### PROMPT
Your task is to repeat exactly the lines below between the line holding "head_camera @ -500" and the line holding "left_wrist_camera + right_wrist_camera", inclusive, and only those.

[DATA SHOWN Boundary: Start]

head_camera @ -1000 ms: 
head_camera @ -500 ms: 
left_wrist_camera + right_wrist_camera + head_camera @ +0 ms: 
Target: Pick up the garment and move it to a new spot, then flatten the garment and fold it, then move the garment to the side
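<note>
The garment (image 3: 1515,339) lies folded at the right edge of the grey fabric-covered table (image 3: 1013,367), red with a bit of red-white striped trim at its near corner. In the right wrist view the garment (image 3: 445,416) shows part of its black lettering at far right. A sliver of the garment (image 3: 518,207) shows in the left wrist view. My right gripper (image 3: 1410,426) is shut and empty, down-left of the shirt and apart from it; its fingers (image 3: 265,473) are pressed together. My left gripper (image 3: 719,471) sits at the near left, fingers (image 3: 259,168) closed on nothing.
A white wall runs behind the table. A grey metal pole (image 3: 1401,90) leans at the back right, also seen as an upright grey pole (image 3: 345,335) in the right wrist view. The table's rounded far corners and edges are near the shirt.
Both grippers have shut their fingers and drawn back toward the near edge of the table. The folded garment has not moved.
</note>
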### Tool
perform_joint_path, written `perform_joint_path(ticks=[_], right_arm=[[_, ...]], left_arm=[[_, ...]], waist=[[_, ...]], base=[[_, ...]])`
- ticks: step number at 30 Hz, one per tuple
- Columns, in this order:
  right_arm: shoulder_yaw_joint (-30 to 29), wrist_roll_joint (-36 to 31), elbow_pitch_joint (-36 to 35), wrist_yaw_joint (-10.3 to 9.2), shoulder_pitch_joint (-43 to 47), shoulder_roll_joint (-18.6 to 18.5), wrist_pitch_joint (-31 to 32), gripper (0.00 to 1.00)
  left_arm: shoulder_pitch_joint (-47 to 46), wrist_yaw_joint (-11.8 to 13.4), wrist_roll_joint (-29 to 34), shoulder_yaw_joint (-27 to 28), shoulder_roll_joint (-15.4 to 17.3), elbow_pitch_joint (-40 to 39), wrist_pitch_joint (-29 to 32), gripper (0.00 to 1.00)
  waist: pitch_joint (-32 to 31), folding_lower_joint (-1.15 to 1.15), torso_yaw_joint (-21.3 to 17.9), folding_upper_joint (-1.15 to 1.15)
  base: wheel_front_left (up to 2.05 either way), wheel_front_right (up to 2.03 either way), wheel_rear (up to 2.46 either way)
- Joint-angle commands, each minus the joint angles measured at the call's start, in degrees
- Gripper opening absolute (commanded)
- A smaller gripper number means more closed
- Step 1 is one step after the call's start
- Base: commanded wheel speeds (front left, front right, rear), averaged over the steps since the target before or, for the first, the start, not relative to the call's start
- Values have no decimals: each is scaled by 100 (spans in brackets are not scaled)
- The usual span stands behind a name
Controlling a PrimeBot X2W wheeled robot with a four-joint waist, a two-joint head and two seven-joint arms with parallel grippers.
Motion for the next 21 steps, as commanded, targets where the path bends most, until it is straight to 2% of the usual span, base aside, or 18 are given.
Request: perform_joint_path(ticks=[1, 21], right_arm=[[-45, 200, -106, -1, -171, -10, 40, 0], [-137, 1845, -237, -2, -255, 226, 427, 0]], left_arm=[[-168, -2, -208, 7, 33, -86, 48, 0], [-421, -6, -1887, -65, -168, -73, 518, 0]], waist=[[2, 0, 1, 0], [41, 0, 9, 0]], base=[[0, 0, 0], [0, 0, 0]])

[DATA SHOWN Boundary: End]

### YOUR SOLUTION
head_camera @ -500 ms: 
left_wrist_camera + right_wrist_camera + head_camera @ +0 ms: 

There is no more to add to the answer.